With the images removed, transcribe the listing that follows exactly.

PROVIDED DATA =
+++++
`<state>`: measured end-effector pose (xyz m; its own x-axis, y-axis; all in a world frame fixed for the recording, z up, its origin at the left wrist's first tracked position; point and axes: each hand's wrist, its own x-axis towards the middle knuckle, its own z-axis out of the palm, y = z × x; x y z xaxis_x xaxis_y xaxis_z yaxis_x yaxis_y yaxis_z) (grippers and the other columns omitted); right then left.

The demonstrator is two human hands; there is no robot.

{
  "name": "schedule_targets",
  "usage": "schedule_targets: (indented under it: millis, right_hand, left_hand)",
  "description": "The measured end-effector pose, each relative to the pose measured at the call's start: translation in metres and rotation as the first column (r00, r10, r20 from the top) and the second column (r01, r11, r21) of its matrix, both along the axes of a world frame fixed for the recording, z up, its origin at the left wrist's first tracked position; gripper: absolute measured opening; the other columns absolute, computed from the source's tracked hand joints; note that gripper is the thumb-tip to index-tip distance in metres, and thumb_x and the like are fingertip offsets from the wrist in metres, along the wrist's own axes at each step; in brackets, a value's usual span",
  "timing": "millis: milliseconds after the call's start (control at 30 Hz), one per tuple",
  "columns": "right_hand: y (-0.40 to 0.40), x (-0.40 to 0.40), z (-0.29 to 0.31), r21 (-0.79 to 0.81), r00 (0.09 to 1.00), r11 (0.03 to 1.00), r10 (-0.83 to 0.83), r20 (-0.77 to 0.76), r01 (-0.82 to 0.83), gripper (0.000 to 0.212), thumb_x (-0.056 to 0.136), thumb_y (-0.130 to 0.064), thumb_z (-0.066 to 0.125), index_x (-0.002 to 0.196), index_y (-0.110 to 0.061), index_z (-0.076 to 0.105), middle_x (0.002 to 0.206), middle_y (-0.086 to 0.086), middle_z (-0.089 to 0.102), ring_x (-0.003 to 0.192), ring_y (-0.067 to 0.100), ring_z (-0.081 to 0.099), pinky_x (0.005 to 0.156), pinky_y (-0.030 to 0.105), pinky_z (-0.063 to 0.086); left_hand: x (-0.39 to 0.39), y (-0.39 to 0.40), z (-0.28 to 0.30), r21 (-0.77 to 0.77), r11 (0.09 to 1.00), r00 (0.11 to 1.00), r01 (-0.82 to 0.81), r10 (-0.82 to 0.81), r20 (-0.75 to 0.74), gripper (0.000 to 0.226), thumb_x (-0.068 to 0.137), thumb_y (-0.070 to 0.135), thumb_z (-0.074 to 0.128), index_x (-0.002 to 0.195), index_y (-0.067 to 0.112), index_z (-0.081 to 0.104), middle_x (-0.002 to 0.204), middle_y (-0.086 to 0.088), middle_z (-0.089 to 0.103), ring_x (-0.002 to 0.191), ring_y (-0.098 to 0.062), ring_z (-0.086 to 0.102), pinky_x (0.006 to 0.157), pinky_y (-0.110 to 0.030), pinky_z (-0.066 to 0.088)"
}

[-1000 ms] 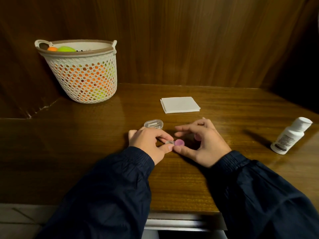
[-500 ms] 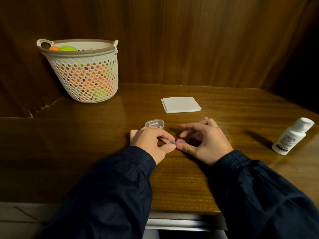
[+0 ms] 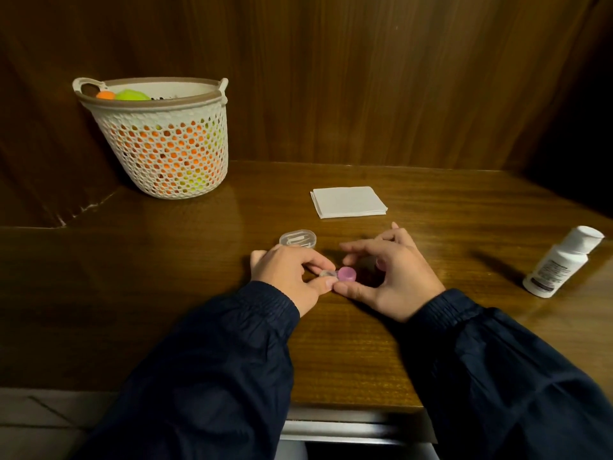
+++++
RESULT BELOW =
`<state>`: measured end-effector pose (xyz m; its own x-axis, y-axis; all in a world frame fixed for the recording, z up, its origin at the left wrist's first tracked position; point and axes: each hand's wrist, its own x-axis towards the middle knuckle, its own z-axis out of the palm, y = z × x; x y z xaxis_x xaxis_y xaxis_z yaxis_x yaxis_y yaxis_z) (grippers and the other columns omitted); right then left.

The demonstrator is two human hands; there is no robot.

{
  "name": "schedule_targets",
  "usage": "schedule_targets: (indented under it: millis, right_hand, left_hand)",
  "description": "The measured end-effector pose, each relative to the pose measured at the call's start: translation in metres and rotation as the first column (r00, r10, r20 from the top) and the second column (r01, r11, r21) of its matrix, both along the axes of a world frame fixed for the recording, z up, its origin at the left wrist's first tracked position; gripper: absolute measured opening; the other columns absolute, computed from the source's tracked hand joints; note that gripper is the thumb-tip to index-tip distance in metres, and thumb_x and the like are fingertip offsets from the wrist in metres, along the wrist's own axes at each step; in brackets, a value's usual span",
  "timing": "millis: milliseconds after the call's start (control at 30 Hz), one per tuple",
  "columns": "right_hand: y (-0.40 to 0.40), x (-0.40 to 0.40), z (-0.29 to 0.31), r21 (-0.79 to 0.81), r00 (0.09 to 1.00), r11 (0.03 to 1.00), r10 (-0.83 to 0.83), r20 (-0.77 to 0.76), r01 (-0.82 to 0.83), gripper (0.000 to 0.212), thumb_x (-0.056 to 0.136), thumb_y (-0.130 to 0.064), thumb_z (-0.066 to 0.125), index_x (-0.002 to 0.196), index_y (-0.110 to 0.061), index_z (-0.076 to 0.105), middle_x (0.002 to 0.206), middle_y (-0.086 to 0.086), middle_z (-0.089 to 0.102), ring_x (-0.003 to 0.192), ring_y (-0.067 to 0.100), ring_z (-0.081 to 0.099), pinky_x (0.005 to 0.156), pinky_y (-0.030 to 0.105), pinky_z (-0.063 to 0.086); left_hand: x (-0.39 to 0.39), y (-0.39 to 0.40), z (-0.28 to 0.30), r21 (-0.77 to 0.77), r11 (0.09 to 1.00), r00 (0.11 to 1.00), r01 (-0.82 to 0.81), r10 (-0.82 to 0.81), r20 (-0.75 to 0.74), gripper (0.000 to 0.226), thumb_x (-0.068 to 0.137), thumb_y (-0.070 to 0.135), thumb_z (-0.074 to 0.128), index_x (-0.002 to 0.195), index_y (-0.067 to 0.112), index_z (-0.081 to 0.104), middle_x (-0.002 to 0.204), middle_y (-0.086 to 0.088), middle_z (-0.089 to 0.103), ring_x (-0.002 to 0.191), ring_y (-0.098 to 0.062), ring_z (-0.086 to 0.102), pinky_x (0.006 to 0.157), pinky_y (-0.110 to 0.030), pinky_z (-0.066 to 0.088)"
}

[-1000 ms] 
[-500 ms] 
[+0 ms] 

The answer was given in full.